*** Source information ***

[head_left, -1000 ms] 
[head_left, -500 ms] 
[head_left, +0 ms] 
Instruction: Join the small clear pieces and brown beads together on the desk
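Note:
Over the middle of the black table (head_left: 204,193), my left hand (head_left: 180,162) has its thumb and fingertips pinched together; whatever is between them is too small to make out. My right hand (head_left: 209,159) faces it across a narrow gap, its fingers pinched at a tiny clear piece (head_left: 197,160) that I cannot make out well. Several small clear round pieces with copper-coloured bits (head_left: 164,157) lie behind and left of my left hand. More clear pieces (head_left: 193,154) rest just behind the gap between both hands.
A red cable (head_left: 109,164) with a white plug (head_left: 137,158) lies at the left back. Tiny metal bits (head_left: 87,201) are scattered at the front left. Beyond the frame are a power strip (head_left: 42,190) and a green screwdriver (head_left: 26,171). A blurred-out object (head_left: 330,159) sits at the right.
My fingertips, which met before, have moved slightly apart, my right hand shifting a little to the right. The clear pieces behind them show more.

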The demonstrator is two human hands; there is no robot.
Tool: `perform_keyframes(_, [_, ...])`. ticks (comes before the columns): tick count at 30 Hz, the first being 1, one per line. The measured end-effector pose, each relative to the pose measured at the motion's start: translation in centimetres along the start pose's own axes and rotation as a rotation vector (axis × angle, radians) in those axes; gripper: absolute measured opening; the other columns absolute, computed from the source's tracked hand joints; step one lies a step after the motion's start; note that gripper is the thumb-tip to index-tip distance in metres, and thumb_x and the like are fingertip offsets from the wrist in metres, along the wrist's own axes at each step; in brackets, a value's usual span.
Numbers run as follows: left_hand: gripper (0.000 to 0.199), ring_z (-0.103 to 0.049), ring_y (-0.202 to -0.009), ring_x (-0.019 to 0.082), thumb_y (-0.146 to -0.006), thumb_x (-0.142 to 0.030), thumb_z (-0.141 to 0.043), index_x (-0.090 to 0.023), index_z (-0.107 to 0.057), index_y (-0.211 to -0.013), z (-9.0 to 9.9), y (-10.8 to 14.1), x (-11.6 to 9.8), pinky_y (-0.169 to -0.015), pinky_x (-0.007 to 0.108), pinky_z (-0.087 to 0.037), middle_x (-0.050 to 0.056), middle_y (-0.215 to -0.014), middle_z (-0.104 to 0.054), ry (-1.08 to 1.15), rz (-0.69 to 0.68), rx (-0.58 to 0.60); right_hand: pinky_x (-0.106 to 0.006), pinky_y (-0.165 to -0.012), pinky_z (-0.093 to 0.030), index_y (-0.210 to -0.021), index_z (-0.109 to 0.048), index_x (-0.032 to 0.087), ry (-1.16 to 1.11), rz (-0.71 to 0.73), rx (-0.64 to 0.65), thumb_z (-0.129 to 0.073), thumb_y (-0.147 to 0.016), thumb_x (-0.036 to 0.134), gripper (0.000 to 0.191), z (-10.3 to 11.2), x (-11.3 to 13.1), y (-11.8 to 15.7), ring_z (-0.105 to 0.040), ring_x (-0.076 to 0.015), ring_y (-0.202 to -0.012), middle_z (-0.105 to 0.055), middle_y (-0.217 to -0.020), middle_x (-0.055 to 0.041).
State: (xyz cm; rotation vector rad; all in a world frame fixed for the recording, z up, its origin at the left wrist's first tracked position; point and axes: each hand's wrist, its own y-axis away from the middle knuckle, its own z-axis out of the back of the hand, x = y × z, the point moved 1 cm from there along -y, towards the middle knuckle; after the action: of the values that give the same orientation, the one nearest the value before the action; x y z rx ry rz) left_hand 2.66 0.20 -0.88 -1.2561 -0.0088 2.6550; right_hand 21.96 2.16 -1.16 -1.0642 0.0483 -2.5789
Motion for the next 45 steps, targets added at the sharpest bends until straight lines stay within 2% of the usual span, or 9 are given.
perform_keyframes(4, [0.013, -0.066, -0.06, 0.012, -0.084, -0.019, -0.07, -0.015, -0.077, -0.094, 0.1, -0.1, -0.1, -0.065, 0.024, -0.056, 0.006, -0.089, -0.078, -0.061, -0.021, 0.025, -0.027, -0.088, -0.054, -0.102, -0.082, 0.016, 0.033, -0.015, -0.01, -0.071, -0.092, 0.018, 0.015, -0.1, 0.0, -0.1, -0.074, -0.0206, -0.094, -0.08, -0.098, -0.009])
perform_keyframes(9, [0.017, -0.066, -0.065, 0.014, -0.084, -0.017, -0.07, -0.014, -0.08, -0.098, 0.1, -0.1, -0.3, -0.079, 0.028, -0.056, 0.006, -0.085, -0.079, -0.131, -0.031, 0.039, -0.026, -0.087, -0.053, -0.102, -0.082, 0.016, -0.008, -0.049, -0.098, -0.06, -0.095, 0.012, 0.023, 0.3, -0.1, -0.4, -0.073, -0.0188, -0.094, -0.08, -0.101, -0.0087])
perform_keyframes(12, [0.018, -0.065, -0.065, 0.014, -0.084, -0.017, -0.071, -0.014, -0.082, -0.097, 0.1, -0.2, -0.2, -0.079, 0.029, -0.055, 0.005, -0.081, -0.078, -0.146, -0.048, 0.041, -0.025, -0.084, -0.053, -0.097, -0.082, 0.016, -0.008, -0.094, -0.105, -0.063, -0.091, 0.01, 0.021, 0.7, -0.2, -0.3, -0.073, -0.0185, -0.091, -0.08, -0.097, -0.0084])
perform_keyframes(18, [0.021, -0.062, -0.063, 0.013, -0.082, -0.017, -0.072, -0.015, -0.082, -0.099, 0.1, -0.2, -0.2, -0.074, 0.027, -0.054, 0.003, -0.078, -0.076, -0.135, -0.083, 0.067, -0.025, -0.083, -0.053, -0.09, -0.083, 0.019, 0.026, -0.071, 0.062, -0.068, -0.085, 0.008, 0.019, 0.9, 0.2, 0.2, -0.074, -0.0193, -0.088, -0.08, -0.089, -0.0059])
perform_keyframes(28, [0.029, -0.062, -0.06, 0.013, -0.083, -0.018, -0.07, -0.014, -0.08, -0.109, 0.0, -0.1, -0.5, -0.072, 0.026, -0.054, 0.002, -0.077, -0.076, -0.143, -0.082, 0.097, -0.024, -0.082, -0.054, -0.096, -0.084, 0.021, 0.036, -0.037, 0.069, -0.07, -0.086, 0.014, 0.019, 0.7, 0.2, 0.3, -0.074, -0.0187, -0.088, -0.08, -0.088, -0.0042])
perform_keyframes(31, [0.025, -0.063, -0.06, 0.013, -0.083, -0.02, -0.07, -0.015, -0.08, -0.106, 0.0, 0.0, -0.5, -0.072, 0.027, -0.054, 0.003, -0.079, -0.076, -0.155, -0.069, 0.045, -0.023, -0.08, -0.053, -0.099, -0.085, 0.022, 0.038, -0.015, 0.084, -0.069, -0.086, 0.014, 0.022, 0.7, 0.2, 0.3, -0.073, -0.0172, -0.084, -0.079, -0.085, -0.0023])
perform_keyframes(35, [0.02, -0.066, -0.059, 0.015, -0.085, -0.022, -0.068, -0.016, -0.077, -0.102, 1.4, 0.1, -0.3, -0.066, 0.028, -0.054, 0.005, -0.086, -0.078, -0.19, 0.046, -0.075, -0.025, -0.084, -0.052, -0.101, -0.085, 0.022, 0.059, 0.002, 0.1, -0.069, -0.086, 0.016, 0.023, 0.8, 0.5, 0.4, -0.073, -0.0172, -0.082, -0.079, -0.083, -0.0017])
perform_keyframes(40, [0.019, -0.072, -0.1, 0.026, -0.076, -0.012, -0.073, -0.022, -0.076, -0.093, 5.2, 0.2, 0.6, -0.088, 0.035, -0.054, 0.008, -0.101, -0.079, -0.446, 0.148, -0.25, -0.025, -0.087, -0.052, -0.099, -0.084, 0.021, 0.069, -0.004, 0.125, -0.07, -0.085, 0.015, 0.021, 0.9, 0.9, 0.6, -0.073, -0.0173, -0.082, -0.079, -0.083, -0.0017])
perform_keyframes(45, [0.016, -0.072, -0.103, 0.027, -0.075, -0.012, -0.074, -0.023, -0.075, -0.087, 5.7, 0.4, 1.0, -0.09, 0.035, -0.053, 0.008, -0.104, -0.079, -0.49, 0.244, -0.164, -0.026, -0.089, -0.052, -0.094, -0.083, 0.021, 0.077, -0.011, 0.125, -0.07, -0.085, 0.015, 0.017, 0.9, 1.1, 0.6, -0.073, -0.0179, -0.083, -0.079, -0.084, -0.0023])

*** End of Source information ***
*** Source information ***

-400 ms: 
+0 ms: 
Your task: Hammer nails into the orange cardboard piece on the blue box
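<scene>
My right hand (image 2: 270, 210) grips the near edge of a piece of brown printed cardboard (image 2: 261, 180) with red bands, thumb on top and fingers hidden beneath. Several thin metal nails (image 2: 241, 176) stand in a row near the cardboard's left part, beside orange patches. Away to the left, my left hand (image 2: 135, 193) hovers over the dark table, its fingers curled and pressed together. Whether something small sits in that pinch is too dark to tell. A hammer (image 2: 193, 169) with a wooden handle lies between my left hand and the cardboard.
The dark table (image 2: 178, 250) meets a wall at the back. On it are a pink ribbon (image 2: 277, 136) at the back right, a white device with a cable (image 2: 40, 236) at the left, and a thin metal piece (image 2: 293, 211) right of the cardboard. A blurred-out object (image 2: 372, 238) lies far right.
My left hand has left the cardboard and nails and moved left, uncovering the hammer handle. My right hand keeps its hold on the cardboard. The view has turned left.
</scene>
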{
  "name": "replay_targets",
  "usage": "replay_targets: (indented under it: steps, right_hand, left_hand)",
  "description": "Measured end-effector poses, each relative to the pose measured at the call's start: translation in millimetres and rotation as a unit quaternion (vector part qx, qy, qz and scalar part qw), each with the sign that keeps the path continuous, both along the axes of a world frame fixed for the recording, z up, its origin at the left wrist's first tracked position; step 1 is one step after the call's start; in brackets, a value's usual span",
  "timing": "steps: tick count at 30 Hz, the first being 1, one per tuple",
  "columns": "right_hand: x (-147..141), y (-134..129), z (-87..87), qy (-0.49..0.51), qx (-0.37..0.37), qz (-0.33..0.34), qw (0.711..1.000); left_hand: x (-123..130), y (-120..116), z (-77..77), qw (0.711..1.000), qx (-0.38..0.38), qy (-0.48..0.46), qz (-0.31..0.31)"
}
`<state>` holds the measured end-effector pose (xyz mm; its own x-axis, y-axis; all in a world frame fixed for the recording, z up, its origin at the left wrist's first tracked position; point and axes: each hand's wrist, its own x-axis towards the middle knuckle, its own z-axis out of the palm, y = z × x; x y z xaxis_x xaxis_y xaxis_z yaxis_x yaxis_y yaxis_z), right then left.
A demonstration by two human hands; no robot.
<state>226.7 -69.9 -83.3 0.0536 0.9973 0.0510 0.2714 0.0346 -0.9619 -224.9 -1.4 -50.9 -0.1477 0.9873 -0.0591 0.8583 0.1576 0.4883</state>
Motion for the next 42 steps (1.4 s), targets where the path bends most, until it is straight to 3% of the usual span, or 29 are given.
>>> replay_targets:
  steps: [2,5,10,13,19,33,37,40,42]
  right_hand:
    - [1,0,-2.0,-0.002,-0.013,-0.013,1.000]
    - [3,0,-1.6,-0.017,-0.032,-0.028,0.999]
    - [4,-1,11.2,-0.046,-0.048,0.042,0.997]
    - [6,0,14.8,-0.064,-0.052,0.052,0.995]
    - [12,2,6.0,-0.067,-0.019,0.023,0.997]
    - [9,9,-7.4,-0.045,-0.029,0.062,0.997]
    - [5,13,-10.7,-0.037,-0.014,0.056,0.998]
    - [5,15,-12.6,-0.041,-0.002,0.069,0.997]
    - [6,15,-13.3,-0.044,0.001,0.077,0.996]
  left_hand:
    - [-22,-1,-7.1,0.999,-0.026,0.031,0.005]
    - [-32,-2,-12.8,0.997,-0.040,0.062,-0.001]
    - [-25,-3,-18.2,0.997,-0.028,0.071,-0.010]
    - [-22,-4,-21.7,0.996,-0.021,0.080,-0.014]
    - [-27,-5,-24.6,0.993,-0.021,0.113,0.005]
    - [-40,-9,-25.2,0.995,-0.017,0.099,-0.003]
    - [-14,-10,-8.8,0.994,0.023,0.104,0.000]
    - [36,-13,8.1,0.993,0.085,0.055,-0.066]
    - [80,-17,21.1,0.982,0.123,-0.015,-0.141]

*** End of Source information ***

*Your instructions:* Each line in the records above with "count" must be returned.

*Solution:*
Tool: `perform_keyframes(_, [_, ...])`. ticks (comes before the columns): tick count at 30 Hz, the first being 1, one per line. The measured end-effector pose, each relative to the pose measured at the motion's start: translation in centimetres along the start pose's own axes and rotation as a rotation vector (axis × angle, radians) in those axes; gripper: absolute measured opening; the other columns absolute, computed from the source's tracked hand joints; step one lies a step after the motion's start; note that gripper is the thumb-tip to index-tip distance in metres, and thumb_x and the like are fingertip offsets from the wrist in metres, along the wrist's own axes at each step; in brackets, a value's usual span.
  "timing": "steps: tick count at 30 Hz, the first being 1, one per tuple",

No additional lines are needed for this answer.